Unlike the presumption of the standard model, however, the physico-genetic scenario for the origination of complex multicellular forms is not open-ended and limitless. As with any material organizational process (think waves and eddies in liquid water), the relevant physics can only elicit those structural motifs inherent to the material in question. Thus we should not expect to see, and indeed don't, the "endless forms" that Darwin invoked in The Origin of Species.
With a 19th century notion of incremental material transformations no longer relevant to comprehending the range of organismal variation that has appeared throughout the history of life on Earth, the other pillar of the standard model can be discarded along with it. Specifically, if, as affirmed by niche construction theory, phenotypically novel animals or plants can invent new modes of existence in novel settings, rather than succumbing to a struggle for survival in the niches of their origin, there is no need for cycles of selection for marginal adaptive advantage to be the default explanation for macroevolutionary change.

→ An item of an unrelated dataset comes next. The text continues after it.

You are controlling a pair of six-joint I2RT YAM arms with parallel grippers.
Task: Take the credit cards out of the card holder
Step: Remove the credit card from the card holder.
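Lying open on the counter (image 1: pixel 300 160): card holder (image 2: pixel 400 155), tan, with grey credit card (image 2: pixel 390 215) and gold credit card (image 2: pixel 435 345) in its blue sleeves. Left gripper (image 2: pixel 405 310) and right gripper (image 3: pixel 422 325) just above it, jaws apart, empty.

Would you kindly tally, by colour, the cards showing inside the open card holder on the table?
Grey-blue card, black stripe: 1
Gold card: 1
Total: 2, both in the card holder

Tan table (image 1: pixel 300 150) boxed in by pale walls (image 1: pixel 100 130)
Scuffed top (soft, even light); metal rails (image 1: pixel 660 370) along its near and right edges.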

Newman, S.A. (2012). Physico-genetic determinants in the evolution of development. Science 338, 217-219.
Müller, G.B. (2007). Evo-devo: extending the evolutionary synthesis. Nature Reviews Genetic 8, 943-949.
Forgacs, G., and Newman, S.A. (2005). Biological physics of the developing embryo (Cambridge, Cambridge Univ. Press).
Odling-Smee, F.J., Laland, K.N., and Feldman, M.W. (2003). Niche construction: the neglected process in evolution (Princeton, N.J., Princeton University Press).